Preparing for our Third, "Mama Caravan," Tour, NEW JERSEY
"I take to the open road - healthy, free, the world before me."
--Walt Whitman Our USA National Parks Tour officially kicked off in Ohio after we celebrated the 4th of July holiday with dear friends in a small, upstate New York town. Although we had landed back in the USA a few weeks before, we needed to get our van in to see a mechanic for a check-up, as it had weathered a wet New Jersey winter alone (and outdoors ;( ) in storage, as well as for me to accomplish a few "upgrade" goals I had for our caravan. Last year, while Cee and I were camped near Heart Lake in a towering mountain valley across from the great Shasta mountain of northeastern California, I relished the vision of another mama having set up a gathering space on the rooftop of her van. With breakfast warm and in hand, that Mama led her two young children up a side ladder on their Chevy to enjoy coffee and muffins with Grandma and a bird’s eye view from above. The sight of them inspired within me a similar vision of adding an additional sleeping space to our van, via a rooftop tent that remains in place above it, as well as a piece of wood to our already existing roof rack in order to turn it into both a stargazing platform and a breakfast nook.
While we were in Ecuador, I purchased a 3-person tent, with a detachable annex room, at a discounted price on a third-party website, and had it shipped to Burt’s Mom’s house. There, the giant box took up 1/6 of her screened-in, front door entryway - for months! Too heavy and cumbersome to affix to the roof by myself (or even with just one other person), this luxury item also required the purchase of an additional roof rack, like a set of crossbars.
I have to admit, the type of puzzle that this vision of mine endeavored was something that I relied heavily on Burt to problem solve. He and I were a great team that way. I would see something and he would erect it. As well, he was a reformed Virgo who could complete tasks to near perfection – like, dishwashing and cleaning the kitchen (though he rarely did this) to being a superior stoner (when he was going through chemotherapy, he purchased multiple strains of Cannabis of which he labeled and contained each separately). Burt also had mad, ‘jack of all trade’ skills. He could change the brake pads on our Mini Cooper and build his own drone from scratch, as well as pick up a guitar or the violin and play a tune by ear. Now, it’s just me and my strengths and weaknesses and though I can get by, I really miss my man. Burt was one-of-a-kind in oh so many ways.
The Universe works in mysterious ways though. It led me to enroll the help of a mechanic named Brian whom I synchronically met after I accidentally mixed up his and my mother in law’s mailing addresses. I had to track him down to retrieve my letters and, in the process, we exchanged phone numbers. Months later, I texted Brian to inquire if he had any mechanic referrals in his area.

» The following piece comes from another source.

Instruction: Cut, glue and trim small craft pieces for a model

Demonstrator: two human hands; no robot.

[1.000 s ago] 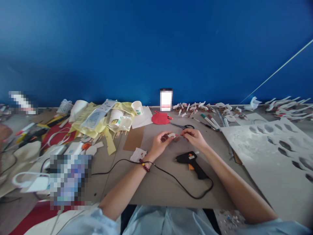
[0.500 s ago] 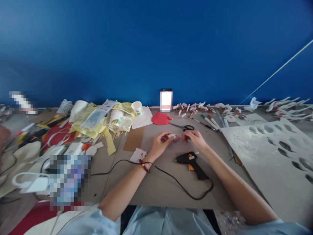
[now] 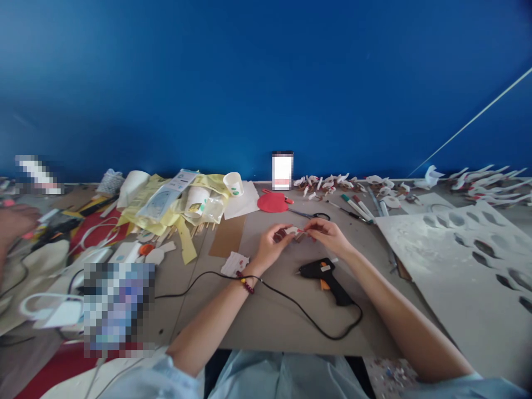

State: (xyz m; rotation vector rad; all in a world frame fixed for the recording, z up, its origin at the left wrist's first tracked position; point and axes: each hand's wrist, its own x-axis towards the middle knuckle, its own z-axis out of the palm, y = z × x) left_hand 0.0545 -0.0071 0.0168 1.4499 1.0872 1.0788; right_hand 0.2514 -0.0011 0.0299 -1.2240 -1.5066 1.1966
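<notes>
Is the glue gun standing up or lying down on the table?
Lying down. The glue gun rests on its side on the table, with its nozzle pointing left and its handle flat against the surface.

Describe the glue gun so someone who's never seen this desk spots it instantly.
Start at the brown cardboard sheet in front of the person. Just nearer than the right hand, which with the left hand pinches a small craft piece, lies the glue gun. Nothing else there is black, pistol-shaped, with orange trigger and trailing cord.
</notes>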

He responded back that I was in luck because he is a master mechanic. “Wow! How fortuitous,” I thought. After my aunt helped to drop the van off at his shop, Cee and I enjoyed a few days getaway and road trip to Cape Cod with her while Brian ran a pre-trip diagnostic. Highly impressed at the quality of maintenance work I have had done on the van in order to keep it running efficiently and smoothly, Brian agreed to help me get the cumbersome tent on our roof that weekend. On a sunny, Saturday afternoon, he and I spent over six hours on this project in the front driveway of his 4-bedroom, suburban home. We failed at accomplishing my goals - even with Brian’s brawn as well as the help of his also wide-shouldered friend who had greater problem-solving skills than we did and who had stopped in to visit with Brian later that day. Cee and I had run out on our after lunch dessert with Burt's family in order to accomplish this task but as the hours ticked by with only the new set of roof racks having been installed, I began feeling anxious about getting the job done. Another goal of mine was to depart “on time,” as one of my best friends from college had taken some time off from work in anticipation of our arrival at her & her husband’s family homestead in upstate New York. On top of that, Brian only had that day to give.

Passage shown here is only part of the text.